Current Treatment of ANCA-Associated Vasculitis
Morbidity and mortality from ANCA-associated vasculitis have improved in recent decades, partly due to the introduction of newer treatments, including rituximab and other agents. Currently, most patients with severe ANCA-associated vasculitis are placed on a tapering dose of glucocorticoids, paired either with cyclophosphamide or rituximab. More recently, many patients have been placed on a remission maintenance regimen with rituximab.2
However, clinicians continue to use substantial doses of glucocorticoids for remission induction, maintenance therapy, flare management and relapsing disease. Side effects of glucocorticoid use include weight gain, diabetes, cataracts, hypertension, osteoporosis, neuropsychiatric symptoms and opportunistic infections, among others. These contribute to poor quality of life and worsen overall morbidity and mortality.
David R.W. Jayne, MD, a professor of clinical autoimmunity at the University of Cambridge and director of the Vasculitis and Lupus Service at Addenbrooke’s Hospital, Cambridge, England, is the lead investigator for the recent NEJM study. He points out another problem with current glucocorticoid-laden regimens: Patients often don’t truly achieve lasting remission. “We sort of control the disease, but if you take the kidney for example, 50% of patients still have signs of nephritis at six months on high-dose steroids and rituximab,” he says.
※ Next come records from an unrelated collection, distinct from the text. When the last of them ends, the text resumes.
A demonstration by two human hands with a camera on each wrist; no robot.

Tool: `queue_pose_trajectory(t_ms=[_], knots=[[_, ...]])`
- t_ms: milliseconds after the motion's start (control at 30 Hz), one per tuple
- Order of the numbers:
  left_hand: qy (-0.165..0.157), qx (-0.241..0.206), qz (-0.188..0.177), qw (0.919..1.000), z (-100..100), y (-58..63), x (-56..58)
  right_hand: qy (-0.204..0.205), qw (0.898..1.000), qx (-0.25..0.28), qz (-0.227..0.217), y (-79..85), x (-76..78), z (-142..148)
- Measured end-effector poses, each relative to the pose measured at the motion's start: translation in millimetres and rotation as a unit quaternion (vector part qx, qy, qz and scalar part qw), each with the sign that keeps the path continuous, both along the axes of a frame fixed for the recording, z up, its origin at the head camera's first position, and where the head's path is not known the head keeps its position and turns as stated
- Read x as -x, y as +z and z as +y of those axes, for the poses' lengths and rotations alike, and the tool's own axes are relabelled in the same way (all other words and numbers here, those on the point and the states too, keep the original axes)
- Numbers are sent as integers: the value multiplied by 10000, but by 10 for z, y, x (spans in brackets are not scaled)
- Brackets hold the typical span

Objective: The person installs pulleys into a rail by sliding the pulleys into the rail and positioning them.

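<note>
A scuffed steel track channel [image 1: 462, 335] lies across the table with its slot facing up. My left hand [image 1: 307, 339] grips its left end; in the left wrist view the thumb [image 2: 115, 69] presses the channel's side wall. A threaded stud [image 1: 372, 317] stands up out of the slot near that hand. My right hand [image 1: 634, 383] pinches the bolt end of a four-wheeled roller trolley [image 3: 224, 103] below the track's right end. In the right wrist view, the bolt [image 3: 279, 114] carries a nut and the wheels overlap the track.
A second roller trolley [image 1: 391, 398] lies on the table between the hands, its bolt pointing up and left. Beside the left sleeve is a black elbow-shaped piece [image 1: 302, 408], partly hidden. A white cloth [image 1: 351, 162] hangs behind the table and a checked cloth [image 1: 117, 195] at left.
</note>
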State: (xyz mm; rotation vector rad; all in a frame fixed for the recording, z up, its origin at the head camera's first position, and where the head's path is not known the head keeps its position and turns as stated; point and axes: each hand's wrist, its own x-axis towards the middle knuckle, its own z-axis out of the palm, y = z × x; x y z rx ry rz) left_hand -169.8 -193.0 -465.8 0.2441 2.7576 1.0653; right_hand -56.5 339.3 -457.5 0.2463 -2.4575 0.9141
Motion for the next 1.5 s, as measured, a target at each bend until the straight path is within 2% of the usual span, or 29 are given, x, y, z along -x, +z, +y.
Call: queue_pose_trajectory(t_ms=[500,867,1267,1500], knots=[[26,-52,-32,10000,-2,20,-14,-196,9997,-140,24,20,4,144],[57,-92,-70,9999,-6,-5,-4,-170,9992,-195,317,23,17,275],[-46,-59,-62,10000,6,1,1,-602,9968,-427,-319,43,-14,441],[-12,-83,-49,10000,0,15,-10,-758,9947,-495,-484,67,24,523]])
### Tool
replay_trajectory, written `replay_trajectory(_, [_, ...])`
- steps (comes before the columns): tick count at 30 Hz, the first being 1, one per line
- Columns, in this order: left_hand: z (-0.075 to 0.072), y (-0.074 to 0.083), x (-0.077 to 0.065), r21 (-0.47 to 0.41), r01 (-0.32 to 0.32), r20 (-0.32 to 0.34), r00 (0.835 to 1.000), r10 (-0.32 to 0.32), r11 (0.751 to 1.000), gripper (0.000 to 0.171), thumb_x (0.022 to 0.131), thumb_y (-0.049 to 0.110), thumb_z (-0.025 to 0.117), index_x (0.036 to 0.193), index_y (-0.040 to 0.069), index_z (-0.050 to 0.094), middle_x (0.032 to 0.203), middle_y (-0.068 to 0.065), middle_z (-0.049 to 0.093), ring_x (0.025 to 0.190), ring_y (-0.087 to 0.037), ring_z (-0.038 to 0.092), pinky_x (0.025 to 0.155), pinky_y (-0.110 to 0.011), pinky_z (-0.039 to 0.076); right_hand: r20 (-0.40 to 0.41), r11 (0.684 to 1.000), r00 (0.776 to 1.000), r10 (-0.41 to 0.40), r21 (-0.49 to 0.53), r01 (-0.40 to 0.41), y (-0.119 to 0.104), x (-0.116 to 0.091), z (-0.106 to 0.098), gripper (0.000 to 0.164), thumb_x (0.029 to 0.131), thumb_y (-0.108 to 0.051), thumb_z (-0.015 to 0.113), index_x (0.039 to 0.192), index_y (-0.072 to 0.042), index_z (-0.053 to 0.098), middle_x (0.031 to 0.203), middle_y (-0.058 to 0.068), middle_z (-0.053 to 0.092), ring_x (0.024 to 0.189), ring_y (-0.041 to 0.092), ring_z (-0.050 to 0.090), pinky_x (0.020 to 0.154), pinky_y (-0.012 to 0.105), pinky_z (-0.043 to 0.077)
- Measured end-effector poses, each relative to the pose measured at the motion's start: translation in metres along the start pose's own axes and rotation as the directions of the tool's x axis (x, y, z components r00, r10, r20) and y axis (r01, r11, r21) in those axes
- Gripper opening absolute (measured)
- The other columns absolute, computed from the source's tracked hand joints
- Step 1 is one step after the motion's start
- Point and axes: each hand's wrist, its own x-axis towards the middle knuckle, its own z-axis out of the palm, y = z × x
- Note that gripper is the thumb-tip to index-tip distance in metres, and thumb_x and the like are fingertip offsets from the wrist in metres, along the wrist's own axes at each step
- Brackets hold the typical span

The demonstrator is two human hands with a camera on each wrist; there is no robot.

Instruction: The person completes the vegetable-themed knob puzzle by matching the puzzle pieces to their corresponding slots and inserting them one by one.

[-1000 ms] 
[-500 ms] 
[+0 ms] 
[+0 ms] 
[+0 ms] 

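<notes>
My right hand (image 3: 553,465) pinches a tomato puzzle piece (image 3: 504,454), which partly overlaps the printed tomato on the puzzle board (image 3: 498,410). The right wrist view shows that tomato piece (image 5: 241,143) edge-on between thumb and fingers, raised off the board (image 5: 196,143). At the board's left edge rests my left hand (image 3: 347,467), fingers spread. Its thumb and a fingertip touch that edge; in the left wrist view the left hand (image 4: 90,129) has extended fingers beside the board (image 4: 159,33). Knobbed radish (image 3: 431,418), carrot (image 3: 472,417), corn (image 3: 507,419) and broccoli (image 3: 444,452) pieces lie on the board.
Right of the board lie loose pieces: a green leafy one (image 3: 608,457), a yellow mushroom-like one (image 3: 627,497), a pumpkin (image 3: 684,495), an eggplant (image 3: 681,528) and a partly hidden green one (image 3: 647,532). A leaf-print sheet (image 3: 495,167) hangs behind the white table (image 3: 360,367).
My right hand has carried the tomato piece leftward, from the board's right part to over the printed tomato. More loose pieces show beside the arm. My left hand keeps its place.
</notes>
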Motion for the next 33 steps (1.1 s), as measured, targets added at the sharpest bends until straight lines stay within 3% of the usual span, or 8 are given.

Shubhasree Banerjee, MD, MBBS, an assistant professor of clinical medicine in the Division of Rheumatology at the Perelman School of Medicine, University of Pennsylvania, Philadelphia, a vasculitis expert who was not involved in this study, notes that over the past few years, researchers in the broader field of vasculitis have been trying to develop treatment plans with lower doses and shorter courses of glucocorticoids.
The dominant role of neutrophils is one factor that distinguishes ANCA-associated vasculitis from other kinds. From work in both mouse models and human disease, we know activation of the alternative complement pathway plays a role in the pathogenesis of ANCA-associated vasculitis. C5a, produced when this pathway is triggered, activates and attracts neutrophils, which then activate more complements and neutrophils, creating a complex, positive feedback loop. Avacopan is an oral C5a receptor antagonist that selectively blocks the effects of C5a, thus blocking neutrophil attraction and activation.